**EXERCISE DESCRIPTION:** Count up the lines below in which the string "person" appears. The reply should be that number alone.

**GIVEN RECORDS:**
#####
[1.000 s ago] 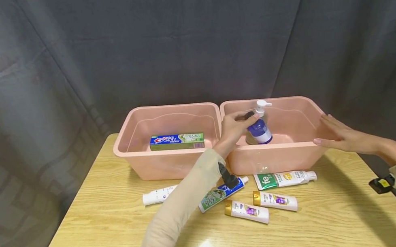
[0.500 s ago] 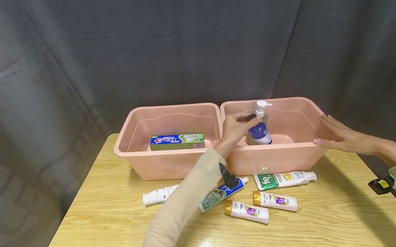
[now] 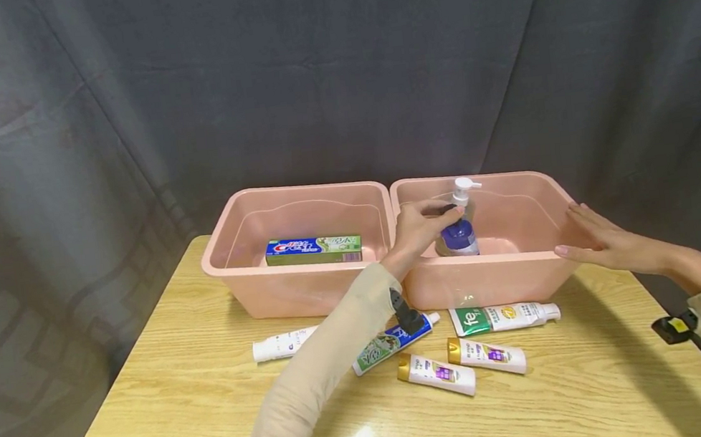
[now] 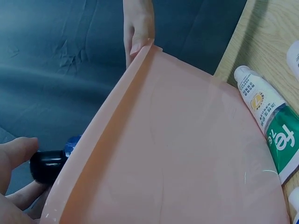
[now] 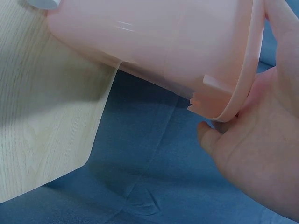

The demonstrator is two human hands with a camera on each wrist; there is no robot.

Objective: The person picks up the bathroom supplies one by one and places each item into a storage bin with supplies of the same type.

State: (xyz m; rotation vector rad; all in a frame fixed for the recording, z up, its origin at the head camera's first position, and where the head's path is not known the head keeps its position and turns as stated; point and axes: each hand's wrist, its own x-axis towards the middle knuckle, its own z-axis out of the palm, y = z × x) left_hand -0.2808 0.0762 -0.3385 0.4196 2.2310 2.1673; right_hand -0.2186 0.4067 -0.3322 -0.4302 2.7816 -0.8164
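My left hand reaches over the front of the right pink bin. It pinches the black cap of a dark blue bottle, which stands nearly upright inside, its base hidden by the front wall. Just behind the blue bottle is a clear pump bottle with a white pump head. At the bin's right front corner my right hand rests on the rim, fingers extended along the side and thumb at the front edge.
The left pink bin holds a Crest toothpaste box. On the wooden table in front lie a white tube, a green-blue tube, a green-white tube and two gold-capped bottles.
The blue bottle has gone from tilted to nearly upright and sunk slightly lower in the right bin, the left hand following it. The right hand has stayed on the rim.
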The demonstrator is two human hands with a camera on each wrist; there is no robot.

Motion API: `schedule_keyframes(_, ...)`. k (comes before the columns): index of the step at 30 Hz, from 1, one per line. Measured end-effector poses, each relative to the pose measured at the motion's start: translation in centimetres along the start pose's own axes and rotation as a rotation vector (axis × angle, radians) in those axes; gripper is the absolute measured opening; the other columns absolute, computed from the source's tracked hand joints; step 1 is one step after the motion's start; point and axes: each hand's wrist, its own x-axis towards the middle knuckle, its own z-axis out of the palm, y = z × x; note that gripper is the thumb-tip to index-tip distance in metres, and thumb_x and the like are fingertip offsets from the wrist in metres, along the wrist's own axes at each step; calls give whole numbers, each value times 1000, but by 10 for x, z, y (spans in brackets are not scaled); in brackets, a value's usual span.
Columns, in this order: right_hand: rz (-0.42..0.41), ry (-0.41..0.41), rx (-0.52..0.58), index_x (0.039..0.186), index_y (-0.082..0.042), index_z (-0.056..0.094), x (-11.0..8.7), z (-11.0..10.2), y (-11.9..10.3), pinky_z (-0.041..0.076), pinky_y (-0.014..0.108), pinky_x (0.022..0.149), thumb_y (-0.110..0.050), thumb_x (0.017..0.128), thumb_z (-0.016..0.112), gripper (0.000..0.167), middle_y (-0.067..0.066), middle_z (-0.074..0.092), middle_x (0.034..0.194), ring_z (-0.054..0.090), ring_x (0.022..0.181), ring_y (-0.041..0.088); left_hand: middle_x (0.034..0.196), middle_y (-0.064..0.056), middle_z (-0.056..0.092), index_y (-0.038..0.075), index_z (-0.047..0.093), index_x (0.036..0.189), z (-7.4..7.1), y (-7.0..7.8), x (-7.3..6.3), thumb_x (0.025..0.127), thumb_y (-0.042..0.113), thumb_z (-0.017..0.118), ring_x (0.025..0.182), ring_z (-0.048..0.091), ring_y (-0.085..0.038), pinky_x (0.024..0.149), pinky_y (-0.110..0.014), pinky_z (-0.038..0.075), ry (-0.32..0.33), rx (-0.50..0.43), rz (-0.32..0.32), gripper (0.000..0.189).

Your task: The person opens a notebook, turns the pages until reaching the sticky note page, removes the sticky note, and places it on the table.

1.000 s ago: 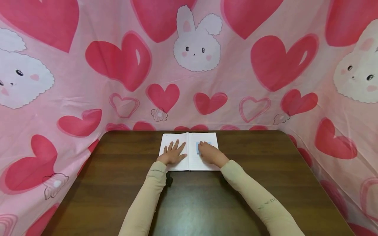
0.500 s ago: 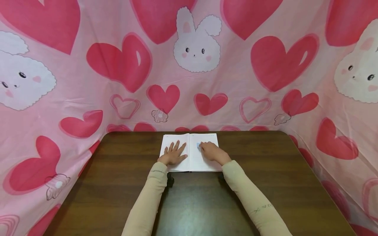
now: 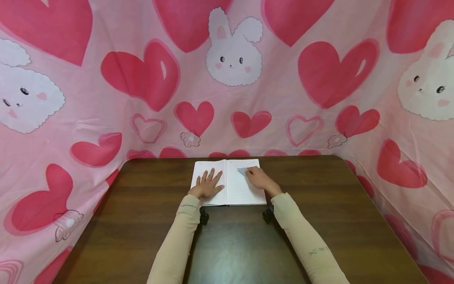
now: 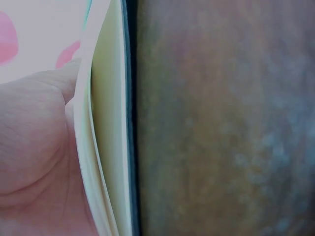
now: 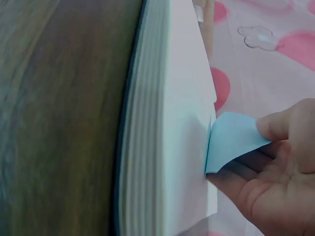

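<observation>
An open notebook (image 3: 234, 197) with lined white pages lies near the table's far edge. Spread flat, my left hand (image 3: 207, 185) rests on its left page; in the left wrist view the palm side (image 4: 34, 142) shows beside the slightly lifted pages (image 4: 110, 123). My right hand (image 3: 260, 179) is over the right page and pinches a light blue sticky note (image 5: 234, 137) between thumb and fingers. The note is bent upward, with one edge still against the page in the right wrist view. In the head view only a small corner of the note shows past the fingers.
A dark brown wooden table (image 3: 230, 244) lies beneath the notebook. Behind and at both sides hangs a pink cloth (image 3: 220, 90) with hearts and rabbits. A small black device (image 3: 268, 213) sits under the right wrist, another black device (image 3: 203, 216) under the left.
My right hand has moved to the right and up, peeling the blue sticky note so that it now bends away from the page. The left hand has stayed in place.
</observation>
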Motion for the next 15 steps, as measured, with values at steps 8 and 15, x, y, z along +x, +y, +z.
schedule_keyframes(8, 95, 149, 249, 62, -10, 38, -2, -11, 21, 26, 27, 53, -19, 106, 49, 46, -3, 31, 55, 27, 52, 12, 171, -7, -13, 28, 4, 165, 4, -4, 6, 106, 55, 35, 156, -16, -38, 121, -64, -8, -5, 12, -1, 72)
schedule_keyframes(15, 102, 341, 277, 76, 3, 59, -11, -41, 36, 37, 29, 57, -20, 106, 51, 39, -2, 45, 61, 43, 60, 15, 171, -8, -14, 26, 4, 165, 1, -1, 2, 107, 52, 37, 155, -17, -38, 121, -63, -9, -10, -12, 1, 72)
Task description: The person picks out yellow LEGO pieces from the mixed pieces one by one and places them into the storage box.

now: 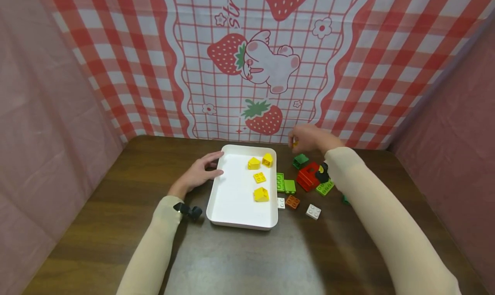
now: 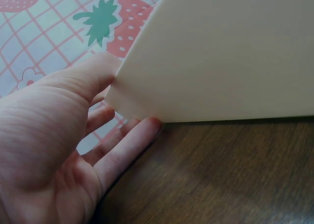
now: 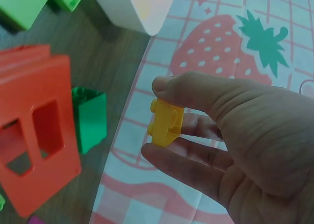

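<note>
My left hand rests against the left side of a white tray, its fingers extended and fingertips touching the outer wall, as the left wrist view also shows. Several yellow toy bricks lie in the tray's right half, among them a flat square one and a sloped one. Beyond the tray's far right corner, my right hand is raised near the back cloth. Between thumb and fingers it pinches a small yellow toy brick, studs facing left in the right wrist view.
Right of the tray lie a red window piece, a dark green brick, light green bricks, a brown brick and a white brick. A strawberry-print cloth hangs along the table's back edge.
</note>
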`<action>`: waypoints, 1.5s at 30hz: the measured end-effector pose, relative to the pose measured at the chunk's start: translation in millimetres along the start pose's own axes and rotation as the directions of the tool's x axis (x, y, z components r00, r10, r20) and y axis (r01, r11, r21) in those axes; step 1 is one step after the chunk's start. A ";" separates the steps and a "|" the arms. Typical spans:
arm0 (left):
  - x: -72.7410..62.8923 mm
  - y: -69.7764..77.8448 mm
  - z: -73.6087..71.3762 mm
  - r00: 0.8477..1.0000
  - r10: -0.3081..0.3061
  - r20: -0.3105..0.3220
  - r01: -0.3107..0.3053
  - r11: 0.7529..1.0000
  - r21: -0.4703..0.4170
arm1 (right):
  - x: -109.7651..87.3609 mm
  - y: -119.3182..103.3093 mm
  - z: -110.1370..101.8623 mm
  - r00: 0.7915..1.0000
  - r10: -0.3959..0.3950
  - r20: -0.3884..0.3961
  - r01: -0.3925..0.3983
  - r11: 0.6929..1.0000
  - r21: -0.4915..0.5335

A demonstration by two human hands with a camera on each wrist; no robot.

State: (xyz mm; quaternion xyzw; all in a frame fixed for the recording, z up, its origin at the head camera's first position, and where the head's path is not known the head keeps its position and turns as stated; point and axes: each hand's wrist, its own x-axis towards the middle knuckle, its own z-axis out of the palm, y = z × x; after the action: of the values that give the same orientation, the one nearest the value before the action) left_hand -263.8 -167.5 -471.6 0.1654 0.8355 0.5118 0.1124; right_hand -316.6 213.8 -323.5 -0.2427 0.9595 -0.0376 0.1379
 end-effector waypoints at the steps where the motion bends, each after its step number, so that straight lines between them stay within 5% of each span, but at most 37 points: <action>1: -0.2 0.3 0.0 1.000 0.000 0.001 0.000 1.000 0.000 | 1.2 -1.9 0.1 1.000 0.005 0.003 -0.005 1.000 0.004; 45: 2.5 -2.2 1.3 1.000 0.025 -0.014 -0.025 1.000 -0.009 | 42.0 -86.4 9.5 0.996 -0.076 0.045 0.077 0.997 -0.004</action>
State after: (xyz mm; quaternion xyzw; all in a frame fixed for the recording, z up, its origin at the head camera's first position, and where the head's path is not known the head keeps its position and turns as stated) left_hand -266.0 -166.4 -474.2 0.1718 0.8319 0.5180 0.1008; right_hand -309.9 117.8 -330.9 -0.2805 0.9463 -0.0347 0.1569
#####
**FINISHED TASK:** 3